◆ **WHAT TO PRODUCE**: Output the data word for word. Begin at its first line and end at the line with "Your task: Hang".

◆ **INFORMATION SUPPLIED**:
● ● ●

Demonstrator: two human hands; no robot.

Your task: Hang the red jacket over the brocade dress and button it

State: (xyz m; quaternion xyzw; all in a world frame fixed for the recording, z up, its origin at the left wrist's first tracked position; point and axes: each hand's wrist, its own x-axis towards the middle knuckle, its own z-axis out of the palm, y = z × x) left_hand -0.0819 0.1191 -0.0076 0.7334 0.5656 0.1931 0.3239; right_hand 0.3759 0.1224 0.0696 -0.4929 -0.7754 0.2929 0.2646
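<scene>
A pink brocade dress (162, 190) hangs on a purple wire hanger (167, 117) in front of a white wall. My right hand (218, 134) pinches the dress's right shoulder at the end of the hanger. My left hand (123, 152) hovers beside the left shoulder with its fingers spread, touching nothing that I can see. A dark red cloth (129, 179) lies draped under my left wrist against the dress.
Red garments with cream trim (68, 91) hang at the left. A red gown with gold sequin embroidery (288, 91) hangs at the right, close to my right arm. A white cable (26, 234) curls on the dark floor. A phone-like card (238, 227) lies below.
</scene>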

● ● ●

◆ **SOLUTION**:
Demonstrator: two human hands; no robot.

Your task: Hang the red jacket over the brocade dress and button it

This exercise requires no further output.